Dans la mythologie grecque, le nœud gordien est un nœud inextricable. Il nouait l’attelage du char du roi phrygien Gordias. Pour prendre le char, Alexandre le Grand tenta en vain de le dénouer. Il finit par le trancher d’un coup d’épée.

La question de la rémunération des conseillers est infiniment complexe au pays. Est-ce que les Autorités canadiennes en valeurs mobilières (ACVM) utiliseront la « solution d’Alexandre » pour la résoudre? Nous le saurons au lendemain de la consultation qui se termine le 12 avril prochain. Entretemps, le débat est lancé et il fera certainement grincer des dents l’industrie des fonds communs de placement (FCP) et le réseau de distribution. Nommément les conseillers.

Le document présenté par les ACVM pour discussion donne un aperçu des frais actuels des organismes de placement collectif (OPC), survole certaines questions de protection des investisseurs et d’équité que les frais actuels soulèvent selon les ACVM, résume les réformes réglementaires internationales et propose des choix réglementaires qui pourraient être adoptés au Canada, de façon autonome ou en les combinant.

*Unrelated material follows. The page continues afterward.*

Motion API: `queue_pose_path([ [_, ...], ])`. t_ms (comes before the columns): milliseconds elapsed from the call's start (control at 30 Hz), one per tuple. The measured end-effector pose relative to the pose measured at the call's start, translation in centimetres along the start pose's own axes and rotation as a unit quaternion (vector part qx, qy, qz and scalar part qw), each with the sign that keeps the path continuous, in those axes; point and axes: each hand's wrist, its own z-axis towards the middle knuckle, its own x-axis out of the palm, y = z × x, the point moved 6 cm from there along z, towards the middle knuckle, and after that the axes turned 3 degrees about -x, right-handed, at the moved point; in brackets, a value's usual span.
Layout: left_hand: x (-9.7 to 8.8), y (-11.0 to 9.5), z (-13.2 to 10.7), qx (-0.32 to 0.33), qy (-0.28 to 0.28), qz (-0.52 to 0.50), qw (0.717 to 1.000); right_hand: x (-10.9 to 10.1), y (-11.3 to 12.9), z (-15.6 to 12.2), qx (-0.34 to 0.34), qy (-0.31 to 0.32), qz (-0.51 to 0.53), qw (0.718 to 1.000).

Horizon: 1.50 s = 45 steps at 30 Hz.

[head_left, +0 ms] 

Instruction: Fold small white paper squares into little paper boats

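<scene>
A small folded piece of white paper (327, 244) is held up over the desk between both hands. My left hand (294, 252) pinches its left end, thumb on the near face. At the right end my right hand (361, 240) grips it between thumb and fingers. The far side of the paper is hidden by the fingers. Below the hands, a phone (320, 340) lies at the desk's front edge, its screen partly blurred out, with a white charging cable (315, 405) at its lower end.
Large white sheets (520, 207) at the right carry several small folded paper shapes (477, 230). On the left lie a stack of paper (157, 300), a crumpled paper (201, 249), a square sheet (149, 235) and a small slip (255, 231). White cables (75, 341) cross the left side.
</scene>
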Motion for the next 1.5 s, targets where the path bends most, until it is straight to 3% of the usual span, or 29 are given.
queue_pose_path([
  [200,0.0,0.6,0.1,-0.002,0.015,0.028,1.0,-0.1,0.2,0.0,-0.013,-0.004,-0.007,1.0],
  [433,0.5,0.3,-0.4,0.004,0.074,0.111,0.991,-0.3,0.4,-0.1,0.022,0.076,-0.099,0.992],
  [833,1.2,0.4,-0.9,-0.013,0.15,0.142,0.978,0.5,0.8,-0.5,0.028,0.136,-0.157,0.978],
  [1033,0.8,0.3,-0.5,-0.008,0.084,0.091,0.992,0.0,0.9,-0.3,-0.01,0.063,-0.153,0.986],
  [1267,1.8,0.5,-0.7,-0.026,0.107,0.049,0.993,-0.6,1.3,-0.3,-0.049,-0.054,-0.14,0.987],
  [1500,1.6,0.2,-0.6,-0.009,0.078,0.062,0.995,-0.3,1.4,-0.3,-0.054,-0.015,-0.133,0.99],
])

Selon Investor Economics, à la fin de 2011, les OPC géraient 762 milliards de dollars d’actifs, soit près des trois quarts (74 %) des actifs gérés par le secteur des fonds d’investissement au pays. C’est dire que les titres d’OPC constituent le produit de placement le plus utilisé : 62 % des épargnants canadiens en détiennent dans leur portefeuille. Ils représentent aussi, à 36 %, la plus grande part des actifs investis de la famille canadienne moyenne.

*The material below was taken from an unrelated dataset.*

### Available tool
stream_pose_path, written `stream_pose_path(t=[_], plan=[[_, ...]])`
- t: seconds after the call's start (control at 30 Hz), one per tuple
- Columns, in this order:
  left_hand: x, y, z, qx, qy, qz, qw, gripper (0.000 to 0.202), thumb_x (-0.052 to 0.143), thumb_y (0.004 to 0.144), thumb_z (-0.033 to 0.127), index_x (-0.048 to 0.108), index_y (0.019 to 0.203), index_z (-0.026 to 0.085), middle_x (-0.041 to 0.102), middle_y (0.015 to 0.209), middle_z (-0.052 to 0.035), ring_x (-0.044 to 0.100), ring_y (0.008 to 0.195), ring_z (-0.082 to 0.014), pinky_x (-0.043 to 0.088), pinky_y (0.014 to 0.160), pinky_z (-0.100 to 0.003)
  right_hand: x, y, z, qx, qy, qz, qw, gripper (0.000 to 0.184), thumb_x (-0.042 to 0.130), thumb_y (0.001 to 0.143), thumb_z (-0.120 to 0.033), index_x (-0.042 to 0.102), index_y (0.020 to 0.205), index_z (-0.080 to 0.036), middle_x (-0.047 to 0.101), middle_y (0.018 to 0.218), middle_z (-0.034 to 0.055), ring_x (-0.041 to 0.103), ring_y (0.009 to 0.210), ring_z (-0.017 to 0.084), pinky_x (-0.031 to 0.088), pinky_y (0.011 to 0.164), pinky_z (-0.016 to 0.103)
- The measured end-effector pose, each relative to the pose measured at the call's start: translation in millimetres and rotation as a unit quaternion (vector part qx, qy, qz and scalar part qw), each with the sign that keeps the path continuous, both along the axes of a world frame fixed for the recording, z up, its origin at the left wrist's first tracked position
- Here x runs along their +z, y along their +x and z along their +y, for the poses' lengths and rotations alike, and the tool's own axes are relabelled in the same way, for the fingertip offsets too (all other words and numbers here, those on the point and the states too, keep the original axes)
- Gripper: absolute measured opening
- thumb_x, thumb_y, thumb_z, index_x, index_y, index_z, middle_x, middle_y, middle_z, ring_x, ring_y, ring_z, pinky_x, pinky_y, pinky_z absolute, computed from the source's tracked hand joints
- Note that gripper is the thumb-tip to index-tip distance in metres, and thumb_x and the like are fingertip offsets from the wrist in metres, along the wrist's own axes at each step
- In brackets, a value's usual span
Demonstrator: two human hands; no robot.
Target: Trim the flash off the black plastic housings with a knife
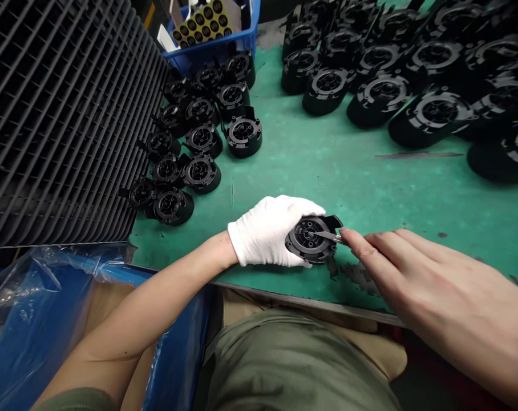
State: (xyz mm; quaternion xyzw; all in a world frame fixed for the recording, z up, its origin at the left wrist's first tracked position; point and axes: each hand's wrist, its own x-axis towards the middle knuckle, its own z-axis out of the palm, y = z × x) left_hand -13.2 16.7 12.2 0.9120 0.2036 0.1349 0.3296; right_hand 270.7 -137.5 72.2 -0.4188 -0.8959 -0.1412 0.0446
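Note:
My left hand point(274, 231), in a white glove, is wrapped round the side of a round black plastic housing point(310, 240) near the table's front edge. The housing's ribbed face is turned up towards me, and a tab sticks out at its upper right. Bare and closed, my right hand point(417, 279) pinches a slim knife with a pointed metal blade point(330, 236). The blade's tip is over the middle of the housing's face; whether it touches there I cannot tell. Most of the knife's handle is hidden by my fingers.
Several similar black housings point(200, 173) stand in rows at the left of the green table point(276, 165), and larger ones point(379, 97) fill the far right. A blue bin point(211, 48) holds yellow sticker sheets point(203, 23). Stacked black grid trays point(57, 120) rise at the left.

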Motion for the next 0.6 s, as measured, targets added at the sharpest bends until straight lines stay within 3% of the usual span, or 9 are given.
stream_pose_path(t=[0.37, 0.6], plan=[[-7.4, -0.6, -5.8, 0.018, -0.030, -0.033, 0.999, 0.075, 0.105, 0.097, 0.051, 0.080, 0.160, 0.020, 0.092, 0.163, -0.0188, 0.091, 0.152, -0.0438, 0.072, 0.137, -0.058, 5.2, -15.0, -14.7, -0.035, -0.002, -0.034, 0.999, 0.070, 0.052, 0.093, 0.010, 0.064, 0.162, 0.003, 0.067, 0.095, 0.0052, 0.068, 0.082, 0.027, 0.063, 0.072, 0.042], [-13.3, -0.1, -12.8, 0.061, -0.025, -0.052, 0.997, 0.090, 0.112, 0.093, 0.065, 0.078, 0.161, 0.018, 0.091, 0.162, -0.0225, 0.089, 0.153, -0.0476, 0.071, 0.137, -0.063, 5.9, -27.8, -21.0, -0.069, 0.015, -0.059, 0.996, 0.065, 0.048, 0.097, 0.008, 0.071, 0.158, 0.006, 0.067, 0.091, 0.0070, 0.066, 0.083, 0.030, 0.061, 0.076, 0.043]])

Yves Bonneau, rédacteur en chef du magazine Conseiller.

L’acquisition de parts de FCP se fait la plupart du temps par l’intermédiaire d’un conseiller, soit dans 91 % des cas. Selon les ACVM, qui ont consulté plusieurs études comparatives sur les frais de gestion des FCP à travers le monde, les frais des OPC canadiens seraient parmi les plus élevés.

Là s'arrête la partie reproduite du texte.